Return each line of the data below verbatim; pictures are to be left out.
═══ Extracted data ═══
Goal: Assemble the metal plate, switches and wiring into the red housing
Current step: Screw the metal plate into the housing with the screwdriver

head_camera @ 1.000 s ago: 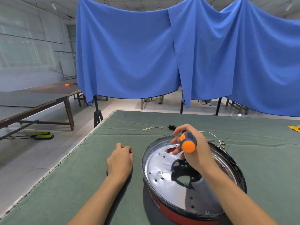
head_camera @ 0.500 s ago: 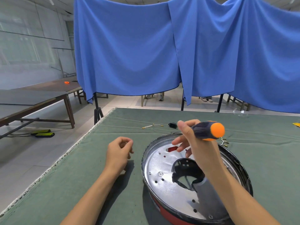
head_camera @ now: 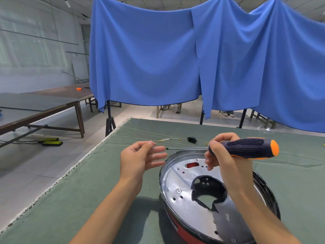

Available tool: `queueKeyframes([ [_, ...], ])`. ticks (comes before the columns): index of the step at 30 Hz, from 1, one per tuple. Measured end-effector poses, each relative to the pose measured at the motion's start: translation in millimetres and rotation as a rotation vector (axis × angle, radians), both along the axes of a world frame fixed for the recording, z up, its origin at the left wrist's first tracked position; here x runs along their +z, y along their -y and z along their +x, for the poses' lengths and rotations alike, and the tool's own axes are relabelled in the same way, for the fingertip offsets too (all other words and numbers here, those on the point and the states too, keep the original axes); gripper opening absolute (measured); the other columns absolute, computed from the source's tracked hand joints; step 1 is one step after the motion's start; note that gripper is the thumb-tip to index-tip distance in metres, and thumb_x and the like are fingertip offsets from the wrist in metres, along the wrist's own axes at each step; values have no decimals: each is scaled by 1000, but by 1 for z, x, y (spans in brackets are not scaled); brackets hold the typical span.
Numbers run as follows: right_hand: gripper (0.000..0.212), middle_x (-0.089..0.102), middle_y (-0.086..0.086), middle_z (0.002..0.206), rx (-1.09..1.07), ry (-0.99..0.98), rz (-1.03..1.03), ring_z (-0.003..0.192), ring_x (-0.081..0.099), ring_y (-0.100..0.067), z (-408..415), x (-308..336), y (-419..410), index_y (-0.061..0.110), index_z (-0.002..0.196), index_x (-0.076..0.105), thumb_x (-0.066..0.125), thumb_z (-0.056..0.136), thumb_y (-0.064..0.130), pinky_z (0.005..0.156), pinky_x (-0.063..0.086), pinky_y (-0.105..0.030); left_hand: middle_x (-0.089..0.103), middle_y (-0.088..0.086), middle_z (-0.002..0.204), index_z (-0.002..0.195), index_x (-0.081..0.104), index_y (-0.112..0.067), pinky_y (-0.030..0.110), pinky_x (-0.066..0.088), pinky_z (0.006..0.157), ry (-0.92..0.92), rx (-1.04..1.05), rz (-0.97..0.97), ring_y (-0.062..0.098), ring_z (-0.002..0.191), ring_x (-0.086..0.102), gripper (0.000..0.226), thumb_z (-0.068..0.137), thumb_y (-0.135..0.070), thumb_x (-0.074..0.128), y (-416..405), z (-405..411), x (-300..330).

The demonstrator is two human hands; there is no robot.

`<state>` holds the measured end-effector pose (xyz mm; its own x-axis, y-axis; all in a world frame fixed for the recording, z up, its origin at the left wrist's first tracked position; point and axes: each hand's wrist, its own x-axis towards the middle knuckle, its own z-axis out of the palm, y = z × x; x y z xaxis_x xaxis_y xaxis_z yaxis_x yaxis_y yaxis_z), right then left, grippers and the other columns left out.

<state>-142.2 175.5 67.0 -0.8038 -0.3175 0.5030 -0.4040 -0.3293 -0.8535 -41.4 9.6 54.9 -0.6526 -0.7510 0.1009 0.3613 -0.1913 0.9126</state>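
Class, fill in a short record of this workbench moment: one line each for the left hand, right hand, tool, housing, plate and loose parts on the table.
left hand: raised beside the housing, pinching a small screw
right hand: grips the screwdriver above the housing
tool: held level, tip pointing towards the screw
housing: red, on the green table
plate: silver, seated in the housing, one screw showing
loose parts: wire and black socket at the far side

Metal plate (head_camera: pixel 177 184) in housing (head_camera: pixel 184 229) on table (head_camera: pixel 88 199), connector (head_camera: pixel 192 139) behind.
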Motion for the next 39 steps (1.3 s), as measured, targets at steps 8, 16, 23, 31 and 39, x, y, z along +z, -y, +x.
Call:
queueKeyframes([
  [8,9,58,-8,53,63,-55,-78,43,54,-21,5,1,3,3,75,52,57,76,10,42,47,-26,72,18,74,93,53,1,27,56,47,-100,-82,398,23,62,72,10,97,0,44,9,-2,-2],
  [16,10,58,-8,53,67,-65,-99,44,55,-23,7,4,2,0,76,51,55,78,9,43,50,-31,72,19,73,93,54,5,29,58,48,-86,-93,485,25,61,72,12,96,2,43,13,-1,-2],
  [23,13,59,-6,53,71,-31,-120,45,58,-23,8,5,1,2,74,53,58,86,-1,44,52,-31,68,22,86,87,52,3,31,59,52,-56,4,461,28,72,70,15,97,1,41,13,-1,-1],
  [31,13,62,-10,54,105,11,-117,46,62,-26,16,8,4,-1,75,53,59,76,11,45,53,-28,72,18,73,110,51,8,31,59,51,-86,-53,439,24,62,72,18,98,1,39,3,-4,0],
  [39,14,62,-9,54,113,6,-96,45,61,-24,14,6,1,-2,76,52,54,89,-7,46,54,-29,71,16,65,89,53,7,29,58,48,-113,-88,533,21,53,70,18,99,0,39,3,-3,1],
])
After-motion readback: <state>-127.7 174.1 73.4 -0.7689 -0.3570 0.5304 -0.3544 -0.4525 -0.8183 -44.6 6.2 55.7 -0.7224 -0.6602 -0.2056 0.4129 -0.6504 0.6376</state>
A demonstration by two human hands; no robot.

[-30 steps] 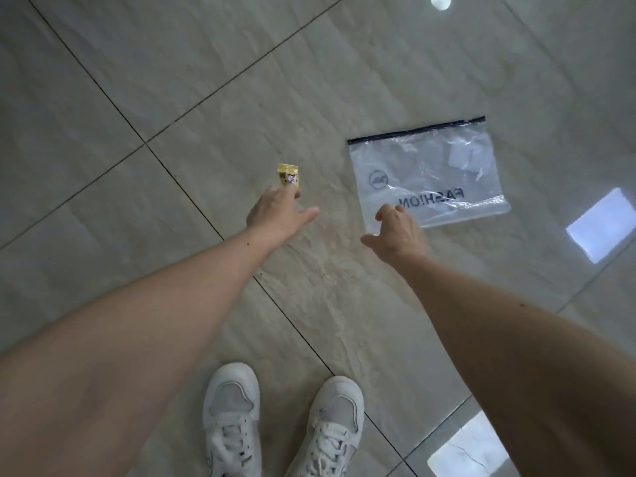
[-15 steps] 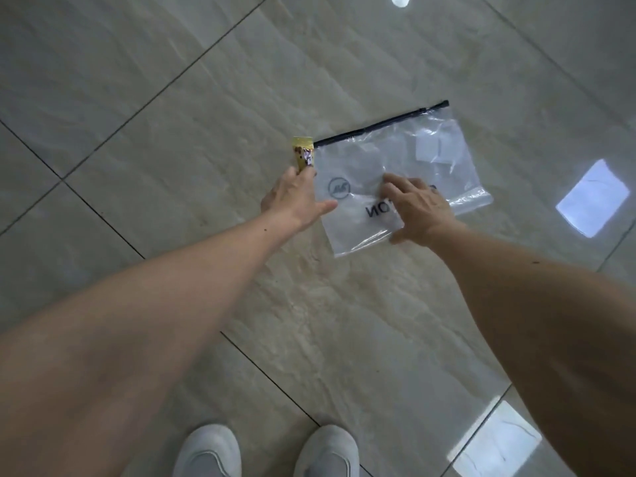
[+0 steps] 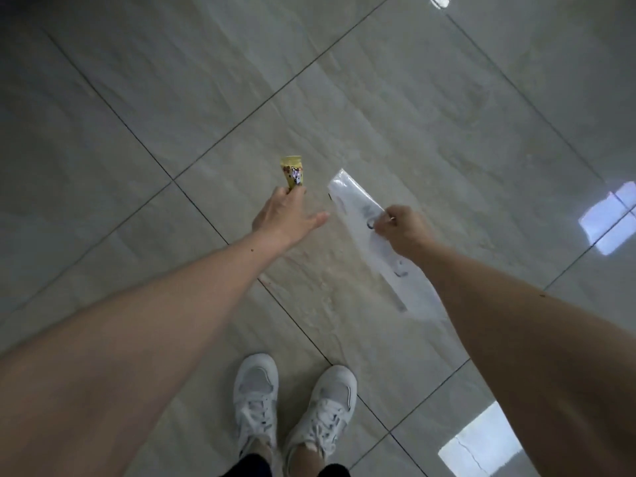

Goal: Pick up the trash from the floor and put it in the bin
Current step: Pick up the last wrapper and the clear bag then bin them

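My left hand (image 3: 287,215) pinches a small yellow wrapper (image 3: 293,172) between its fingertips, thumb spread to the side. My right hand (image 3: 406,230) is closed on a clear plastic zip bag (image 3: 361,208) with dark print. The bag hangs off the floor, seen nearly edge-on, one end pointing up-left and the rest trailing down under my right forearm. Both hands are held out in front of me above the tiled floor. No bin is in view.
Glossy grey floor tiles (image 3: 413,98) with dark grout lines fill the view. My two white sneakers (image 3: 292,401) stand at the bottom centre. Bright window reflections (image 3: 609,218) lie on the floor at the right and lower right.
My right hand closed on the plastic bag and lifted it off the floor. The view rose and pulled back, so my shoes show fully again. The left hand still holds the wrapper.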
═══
• Answer to this exercise:
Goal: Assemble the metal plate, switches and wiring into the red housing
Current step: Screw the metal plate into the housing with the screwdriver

head_camera @ 1.000 s ago: 
head_camera @ 0.500 s ago: 
head_camera @ now: 

Available tool: `queueKeyframes([ [_, ...], ])`. ticks (comes before the columns): index of the step at 30 Hz, from 1, one per tuple. Measured end-effector poses, each relative to the pose measured at the motion's start: translation in millimetres and rotation as a rotation vector (axis × angle, radians), both along the axes of a world frame fixed for the recording, z up, its origin at the left wrist's first tracked position; here x runs along their +z, y along their -y and z along their +x, for the poses' lengths and rotations alike, and the tool's own axes are relabelled in the same way, for the fingertip offsets too (all other words and numbers here, those on the point and the states too, keep the original axes); gripper opening absolute (measured); the other columns absolute, computed from the source's tracked hand joints; step 1 is one step after the motion's start; note that gripper is the thumb-tip to index-tip distance in metres, and thumb_x and the like are fingertip offsets from the wrist in metres, along the wrist's own axes at each step; values have no decimals: each is scaled by 1000, but by 1 for z, x, y (spans in brackets are not scaled); brackets hold the typical span.
Numbers run as follows: right_hand: gripper (0.000..0.212), middle_x (-0.089..0.102), middle_y (-0.086..0.086), middle_z (0.002..0.206), rx (-1.09..1.07), ry (-0.99..0.98), rz (-1.03..1.03), ring_z (-0.003..0.192), ring_x (-0.081..0.099), ring_y (-0.100..0.067), z (-408..415), x (-308..336), y (-419..410), index_y (-0.061..0.110), index_z (-0.002..0.196), index_x (-0.076..0.105), thumb_x (-0.066..0.125), thumb_z (-0.056..0.136), thumb_y (-0.064..0.130), pinky_z (0.005..0.156), pinky_x (-0.063..0.086), pinky_y (-0.105..0.030); left_hand: middle_x (-0.089..0.103), middle_y (-0.088..0.086), middle_z (-0.002..0.204), index_z (-0.002..0.195), index_x (-0.081..0.104), index_y (-0.112..0.067), pinky_y (-0.030..0.110), pinky_x (-0.066..0.088), pinky_z (0.006..0.157), ry (-0.92..0.92), rx (-1.04..1.05), rz (-0.97..0.97), ring_y (-0.062..0.098), ring_z (-0.002..0.191), ring_x (-0.086..0.102), gripper (0.000..0.226), thumb_z (-0.068..0.137), thumb_y (-0.135..0.070), thumb_x (-0.074..0.128), y (-416..405), z (-405..411), x (-300..330).

The demonstrator is two human hands; there is no robot.

`<state>` holds the measured end-effector pose (xyz mm; its own x-axis, y-axis; all in a world frame fixed for the recording, z up, its origin at the left wrist's first tracked position; point and axes: each hand's wrist, its own x-axis towards the middle knuckle, its own z-axis out of the palm, y = z × x; x y z xaxis_x xaxis_y xaxis_z yaxis_x yaxis_y yaxis_z), right then left, grippers and the other columns left out.

<state>-142.2 175.5 67.0 -0.8038 -0.3175 0.5030 -0.4040 -0.3293 -0.8535 -41.4 9.6 54.9 -0.6526 -0.7510 0.1009 0.3613 -0.1913 0.9126</state>
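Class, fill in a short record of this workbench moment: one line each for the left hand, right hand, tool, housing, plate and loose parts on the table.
left hand: raised beside the housing, pinching a small screw
right hand: grips the screwdriver above the housing
tool: held level, tip pointing towards the screw
housing: red, on the green table
plate: silver, seated in the housing, one screw showing
loose parts: wire and black socket at the far side

Metal plate (head_camera: pixel 177 184) in housing (head_camera: pixel 184 229) on table (head_camera: pixel 88 199), connector (head_camera: pixel 192 139) behind.
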Motion for the next 39 steps (1.3 s), as measured, targets at steps 8, 16, 23, 31 and 39, x, y, z along +z, -y, +x.
Call:
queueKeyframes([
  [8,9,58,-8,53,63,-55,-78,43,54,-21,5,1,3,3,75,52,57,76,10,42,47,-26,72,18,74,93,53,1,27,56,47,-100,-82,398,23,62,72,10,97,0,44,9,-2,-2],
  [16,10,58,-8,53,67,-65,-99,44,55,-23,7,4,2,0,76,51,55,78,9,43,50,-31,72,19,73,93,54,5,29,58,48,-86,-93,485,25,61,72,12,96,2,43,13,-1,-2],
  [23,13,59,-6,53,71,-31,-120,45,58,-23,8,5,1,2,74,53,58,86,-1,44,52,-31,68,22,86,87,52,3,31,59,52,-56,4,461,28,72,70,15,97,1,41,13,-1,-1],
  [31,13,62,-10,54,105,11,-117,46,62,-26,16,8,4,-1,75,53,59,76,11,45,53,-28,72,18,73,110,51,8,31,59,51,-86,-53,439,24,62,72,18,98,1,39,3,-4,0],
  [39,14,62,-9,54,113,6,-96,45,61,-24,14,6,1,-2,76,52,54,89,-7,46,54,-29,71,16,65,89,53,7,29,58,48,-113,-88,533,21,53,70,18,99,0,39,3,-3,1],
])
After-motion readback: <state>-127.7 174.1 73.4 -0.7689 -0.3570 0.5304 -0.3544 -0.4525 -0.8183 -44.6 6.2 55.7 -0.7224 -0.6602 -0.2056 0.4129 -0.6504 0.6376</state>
A demonstration by two human hands; no robot.

[-30 steps] 
[-15 steps] 
[+0 steps] 

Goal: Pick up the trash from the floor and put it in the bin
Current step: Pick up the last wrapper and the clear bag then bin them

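My left hand (image 3: 287,215) pinches a small yellow wrapper (image 3: 293,172) between its fingertips, thumb spread to the side. My right hand (image 3: 406,230) is closed on a clear plastic zip bag (image 3: 361,208) with dark print. The bag hangs off the floor, seen nearly edge-on, one end pointing up-left and the rest trailing down under my right forearm. Both hands are held out in front of me above the tiled floor. No bin is in view.
Glossy grey floor tiles (image 3: 413,98) with dark grout lines fill the view. My two white sneakers (image 3: 292,401) stand at the bottom centre. Bright window reflections (image 3: 609,218) lie on the floor at the right and lower right.
My right hand closed on the plastic bag and lifted it off the floor. The view rose and pulled back, so my shoes show fully again. The left hand still holds the wrapper.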

No further output is expected here.